On moving back to Oxford in 2017, I jumped right back into the folk scene. And when I saw this job advertised, I thought I could bring something useful to the role. Fortunately for me, the rest of the FWO team agreed!
DI: What are you most looking forward to this year?
JD: Everyone on the bill is great, and I’m looking forward to seeing them all of course (although I will be working too and might not be able to see as much as I would like). But personally I am most looking forward to hearing Peggy Seeger in conversation - a genuine folk legend and absolutely central to the folk scene in the UK and the US for over sixty years.

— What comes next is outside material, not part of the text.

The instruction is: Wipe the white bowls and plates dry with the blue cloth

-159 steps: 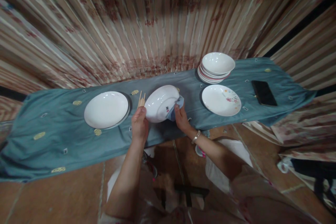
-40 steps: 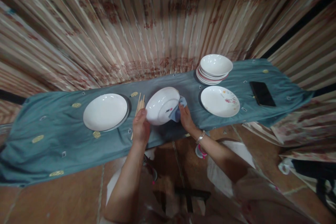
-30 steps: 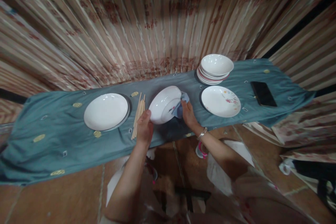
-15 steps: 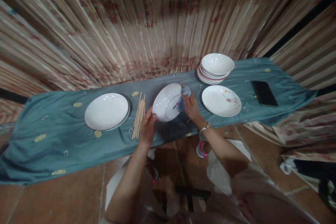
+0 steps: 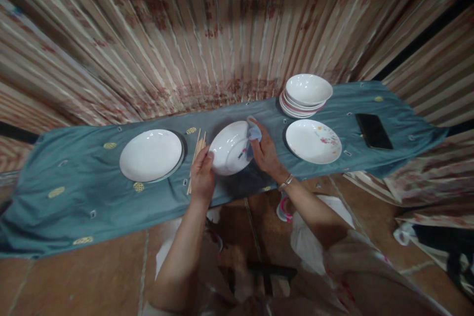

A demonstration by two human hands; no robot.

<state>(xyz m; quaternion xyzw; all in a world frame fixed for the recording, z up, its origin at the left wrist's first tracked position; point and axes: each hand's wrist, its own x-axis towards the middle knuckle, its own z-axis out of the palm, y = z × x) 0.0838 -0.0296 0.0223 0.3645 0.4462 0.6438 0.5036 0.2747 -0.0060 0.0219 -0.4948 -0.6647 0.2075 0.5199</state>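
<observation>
In the head view, the left hand (image 5: 202, 175) is gripping the rim of a white bowl (image 5: 229, 148) at mid-desk (image 5: 74, 192), while the right hand (image 5: 263, 150) is pinching a blue cloth (image 5: 254, 132) against it. Chopsticks (image 5: 195, 155) are lying just left, a plate (image 5: 151, 155) beyond; a flowered plate (image 5: 313, 141), stacked dishes (image 5: 306, 95) and a phone (image 5: 374, 131) are sitting right.

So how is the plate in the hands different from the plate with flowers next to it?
The held plate is tilted up off the blue cloth, gripped by the left hand, with the right hand pressing a rag on it. The flowered plate lies flat and untouched. The flowered plate shows more painted flowers. Both are round, white and shiny.
</observation>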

Also Bow Selecta, our fiddle showcase, which features three of the best fiddle players I know: Josh Newman from Oxford, Mr Moon, usually based in Berlin but currently holed up in Kent, and Eddie Dickerson from Virginia. English, Irish, and Appalachian fiddle styles are distinct but related and it will be fascinating to hear top-notch practitioners of the three styles on the same bill.
DI: What's your favourite thing about Oxford's folk scene?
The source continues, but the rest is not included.